* _Required action_
Take from the records below each line that holds "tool".

* _Working data_
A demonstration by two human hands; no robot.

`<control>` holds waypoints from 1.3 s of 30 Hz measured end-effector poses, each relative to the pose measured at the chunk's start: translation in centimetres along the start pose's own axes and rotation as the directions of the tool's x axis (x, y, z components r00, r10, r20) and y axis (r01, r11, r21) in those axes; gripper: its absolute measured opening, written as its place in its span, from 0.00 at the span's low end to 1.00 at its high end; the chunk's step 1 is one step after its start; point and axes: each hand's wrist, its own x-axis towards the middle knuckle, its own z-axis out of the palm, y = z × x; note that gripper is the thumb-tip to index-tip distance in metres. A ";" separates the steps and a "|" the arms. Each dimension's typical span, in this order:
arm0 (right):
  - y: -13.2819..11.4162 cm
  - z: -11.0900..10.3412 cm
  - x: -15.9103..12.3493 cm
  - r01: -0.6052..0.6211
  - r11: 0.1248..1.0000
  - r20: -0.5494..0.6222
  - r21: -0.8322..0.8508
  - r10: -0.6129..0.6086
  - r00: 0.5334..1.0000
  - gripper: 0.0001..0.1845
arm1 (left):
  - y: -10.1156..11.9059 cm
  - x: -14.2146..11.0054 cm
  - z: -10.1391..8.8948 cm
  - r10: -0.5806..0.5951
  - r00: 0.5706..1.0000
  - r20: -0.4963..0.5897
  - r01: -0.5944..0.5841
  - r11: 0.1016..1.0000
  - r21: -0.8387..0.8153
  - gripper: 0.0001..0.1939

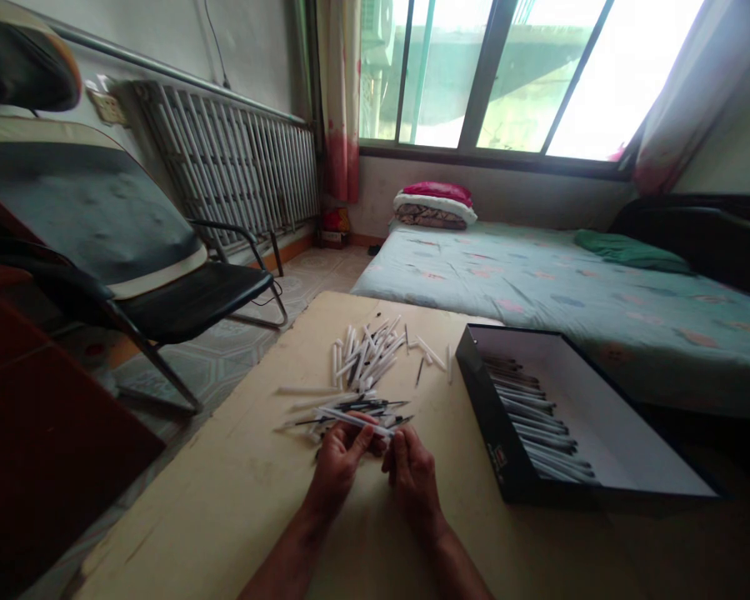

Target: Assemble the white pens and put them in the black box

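Our left hand (341,471) is closed around a white pen (353,422), and our right hand (414,481) curls just beside it; we cannot tell whether it grips the pen too. Both hands sit at a loose heap of white and black pen parts (366,367) on a tan table (181,521). Right of them, an open black box (503,458) holds rows of pens (531,417).

White pens (366,367) lie in a loose crisscrossed heap on the table (237,417) — black ones (368,407) mixed in — while more pens (528,408) rest side by side in an open black box (488,425).
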 end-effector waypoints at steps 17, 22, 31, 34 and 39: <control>0.1 -0.1 0.0 0.208 0.962 -0.105 -0.176 -0.229 0.968 0.13 | 0.6 -1.2 0.2 0.167 0.962 -0.214 -0.077 0.924 0.375 0.12; 0.0 -0.4 0.4 -0.024 0.997 -0.221 0.071 0.039 0.975 0.16 | 3.7 -2.1 -2.4 0.083 0.983 -0.166 0.038 0.788 0.614 0.09; 0.3 -0.3 0.4 -0.071 0.975 -0.184 0.211 0.111 0.977 0.11 | 3.2 -4.4 -4.4 0.077 0.983 0.169 -0.184 0.285 0.941 0.05; 0.3 -0.2 0.3 -0.088 0.977 -0.174 0.194 0.123 0.977 0.12 | 2.2 -4.6 -3.8 0.103 0.975 0.198 -0.217 0.230 0.949 0.07; 0.1 -0.5 0.2 -0.021 0.997 -0.188 0.072 0.034 0.982 0.11 | 3.0 -3.6 -2.8 0.143 0.980 0.138 -0.189 0.453 0.871 0.03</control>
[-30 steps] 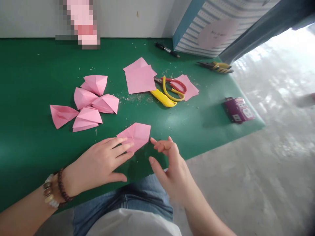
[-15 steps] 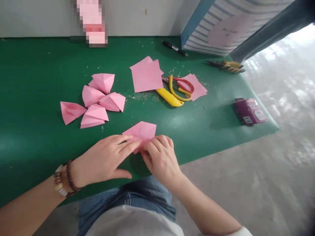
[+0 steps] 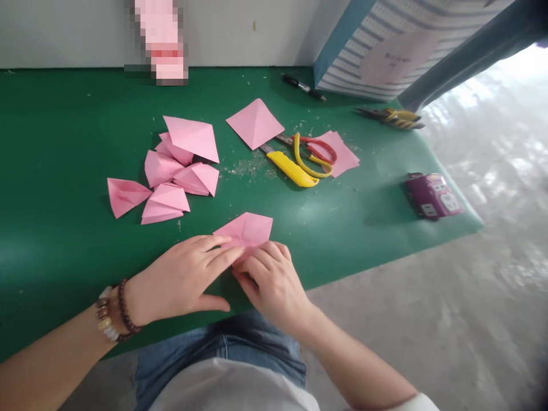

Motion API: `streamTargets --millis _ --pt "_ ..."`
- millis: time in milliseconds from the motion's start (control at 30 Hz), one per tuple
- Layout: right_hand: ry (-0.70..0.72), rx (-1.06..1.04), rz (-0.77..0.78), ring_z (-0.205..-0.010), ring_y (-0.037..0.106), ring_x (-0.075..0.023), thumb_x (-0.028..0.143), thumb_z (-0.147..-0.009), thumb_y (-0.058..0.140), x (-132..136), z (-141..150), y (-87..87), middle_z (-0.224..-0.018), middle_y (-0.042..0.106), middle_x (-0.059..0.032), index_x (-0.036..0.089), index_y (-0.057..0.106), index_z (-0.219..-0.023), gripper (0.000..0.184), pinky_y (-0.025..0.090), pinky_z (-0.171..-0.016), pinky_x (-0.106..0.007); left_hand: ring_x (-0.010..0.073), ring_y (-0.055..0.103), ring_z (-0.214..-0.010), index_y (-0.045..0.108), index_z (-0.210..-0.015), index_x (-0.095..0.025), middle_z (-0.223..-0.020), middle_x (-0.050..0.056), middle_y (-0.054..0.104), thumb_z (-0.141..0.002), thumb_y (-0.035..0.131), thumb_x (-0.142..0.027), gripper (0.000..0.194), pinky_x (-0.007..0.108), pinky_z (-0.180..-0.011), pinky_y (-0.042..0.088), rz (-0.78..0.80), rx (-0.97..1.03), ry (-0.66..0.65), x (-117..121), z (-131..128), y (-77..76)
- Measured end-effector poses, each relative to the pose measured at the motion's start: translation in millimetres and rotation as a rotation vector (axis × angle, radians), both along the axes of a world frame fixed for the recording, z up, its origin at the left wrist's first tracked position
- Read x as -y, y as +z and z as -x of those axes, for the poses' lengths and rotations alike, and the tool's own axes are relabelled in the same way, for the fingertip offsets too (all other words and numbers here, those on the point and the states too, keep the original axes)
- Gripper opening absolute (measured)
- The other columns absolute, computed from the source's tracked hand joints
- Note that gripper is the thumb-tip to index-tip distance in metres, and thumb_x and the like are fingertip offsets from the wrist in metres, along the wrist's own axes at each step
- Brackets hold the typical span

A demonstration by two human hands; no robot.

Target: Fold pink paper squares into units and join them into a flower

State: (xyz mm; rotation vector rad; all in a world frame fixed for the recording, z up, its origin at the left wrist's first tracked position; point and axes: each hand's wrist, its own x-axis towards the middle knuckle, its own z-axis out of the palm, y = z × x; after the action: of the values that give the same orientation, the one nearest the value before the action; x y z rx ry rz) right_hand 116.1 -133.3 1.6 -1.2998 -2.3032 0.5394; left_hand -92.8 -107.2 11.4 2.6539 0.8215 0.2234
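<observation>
Folded pink paper [image 3: 248, 228] lies front and centre on the green mat [image 3: 64, 171], just in from the mat's near edge, and both hands are right on it! The left hand [image 3: 180, 279] lies flat and spread across the paper's left side, pinning it down, a beaded bracelet [image 3: 112, 311] on that wrist. The right hand [image 3: 272, 285] comes in from the lower right and curls over the near corner, pinching it. The hands are together at the paper, and that corner is hidden beneath them, so I can't tell how the layers lie there.

This is the tense spot: the sheet looks light, and the mat looks smooth. If the left hand eases off, the paper could skate sideways. If the right-hand pinch drifts, a crease could land off line. And watch those paper scraps [image 3: 246, 169] at centre: one caught underneath could spoil a clean edge.

Up at the upper left sits a cluster of folded pink pieces [image 3: 171, 168]. Top centre, a flat pink diamond sheet [image 3: 255, 123] lies near a yellow utility knife [image 3: 291, 169] and red-and-yellow-handled scissors [image 3: 312, 154], which rest on another pink sheet [image 3: 345, 162]. That knife is well apart from the hands for now.
</observation>
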Motion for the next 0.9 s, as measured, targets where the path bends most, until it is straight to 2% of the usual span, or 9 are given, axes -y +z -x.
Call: streamTargets --millis 100,167,233,333,533,700,900 --pt "-0.002 -0.088 -0.035 -0.081 0.057 -0.0182 0.015 -0.088 0.058 -11 -13 1.7 -0.083 0.069 -0.0025 0.021 0.061 -0.085 0.006 0.045 -0.08 -0.037 0.0301 0.05 -0.122 0.044 -0.137 -0.014 -0.136 0.013 0.055 -0.079 0.068 -0.048 0.072 0.045 -0.1 0.045 -0.01 -0.013 -0.02 2 0 -1.0" --pt "-0.056 -0.083 -0.111 -0.1 0.057 -0.0221 0.011 -0.088 0.053 -23 -29 0.9 -0.103 0.068 -0.0073 0.021 0.061 -0.102 0.02 0.047 -0.087 -0.041 0.0308 0.049 -0.123 0.043 -0.138 -0.017 -0.137 0.011 0.055 -0.079 0.068 -0.047 0.071 0.047 -0.1 0.045 -0.032 -0.029 -0.046 2 0 -2.1" --pt "-0.043 -0.016 -0.16 -0.113 0.053 -0.025 0.007 -0.089 0.046 -37 -45 -1.9 -0.121 0.061 -0.0109 0.021 0.061 -0.111 0.03 0.047 -0.093 -0.045 0.0312 0.05 -0.122 0.048 -0.135 -0.018 -0.134 0.009 0.057 -0.079 0.069 -0.047 0.067 0.047 -0.1 0.045 -0.064 -0.032 -0.074 1 0 -3.5" --pt "0.027 0.079 -0.197 -0.118 0.052 -0.0267 0.008 -0.091 0.044 -51 -60 -7.2 -0.133 0.054 -0.0135 0.022 0.062 -0.116 0.034 0.048 -0.095 -0.048 0.0308 0.052 -0.121 0.057 -0.125 -0.016 -0.129 0.011 0.061 -0.079 0.068 -0.049 0.058 0.046 -0.102 0.044 -0.115 0.004 -0.116 -4 3 -5.3" --pt "0.199 0.09 -0.297 -0.115 0.056 -0.025 0.015 -0.091 0.054 -54 -60 -6.6 -0.125 0.06 -0.0109 0.023 0.067 -0.104 0.02 0.052 -0.09 -0.043 0.0301 0.057 -0.117 0.063 -0.116 -0.014 -0.119 0.012 0.066 -0.086 0.059 -0.048 0.045 0.05 -0.105 0.042 -0.181 0.071 -0.123 -19 14 -5.3" --pt "0.224 0.127 -0.379 -0.11 0.058 -0.0237 0.014 -0.091 0.055 -46 -56 -4.4 -0.124 0.061 -0.0126 0.021 0.065 -0.109 0.022 0.053 -0.088 -0.04 0.0319 0.057 -0.118 0.067 -0.11 -0.017 -0.12 0.014 0.065 -0.085 0.06 -0.047 0.04 0.052 -0.103 0.044 -0.188 0.061 -0.101 -21 15 -6.2" --pt "0.304 0.175 -0.417 -0.115 0.055 -0.0226 0.014 -0.092 0.053 -45 -50 -0.3 -0.12 0.065 -0.0086 0.02 0.068 -0.091 0.016 0.05 -0.091 -0.038 0.0294 0.055 -0.121 0.064 -0.112 -0.013 -0.124 0.014 0.064 -0.086 0.059 -0.046 0.042 0.05 -0.108 0.04 -0.164 0.057 -0.12 -19 11 -7.2"
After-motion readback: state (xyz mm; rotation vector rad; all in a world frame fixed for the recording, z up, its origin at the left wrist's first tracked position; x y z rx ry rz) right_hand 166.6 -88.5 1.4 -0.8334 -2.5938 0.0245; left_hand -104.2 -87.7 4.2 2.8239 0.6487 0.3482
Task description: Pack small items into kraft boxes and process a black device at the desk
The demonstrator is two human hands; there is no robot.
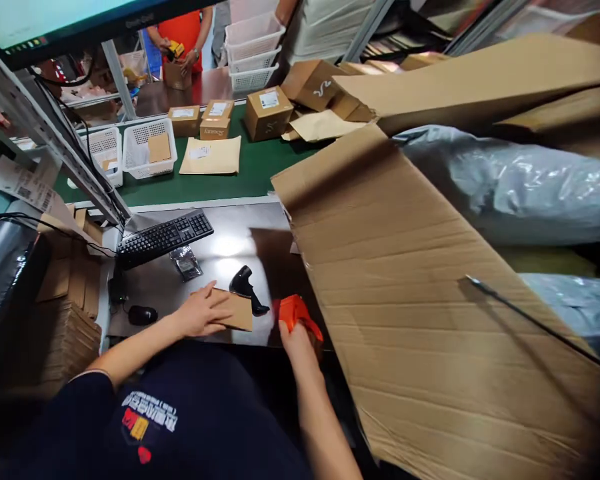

* _Output for this exercise_
`<control>` holds waypoints from 1.3 s of 30 Hz measured end-effector poses, each relative to the pose measured at the chunk's start: translation in centimetres along the start pose's own axes and rotation as the directions of the tool's x axis (x, y, z components r00, r10, r20) and y axis (r01, r11, r21) in those axes; gripper: its absolute measured opening, written as its place in its span, from 0.00 at the span's low end to 1.00 at its high end; the chunk's step 1 is one step after its start; point and axes: each hand's wrist, its own x-axis towards the middle knuckle, its own z-axis out of the palm, y = z × x; note that gripper is the thumb-tip to index-tip distance in metres. A ";" separates the steps and a "|" the arms. Each dimension's typical span, in this order:
- Read x as -y, y as +z and z as -x of those axes, for the poses' lengths and rotations alike, and the tool's own axes are relabelled in the same way, for the fingertip offsets too (all other words and numbers here, those on the point and the states too, keep the original axes)

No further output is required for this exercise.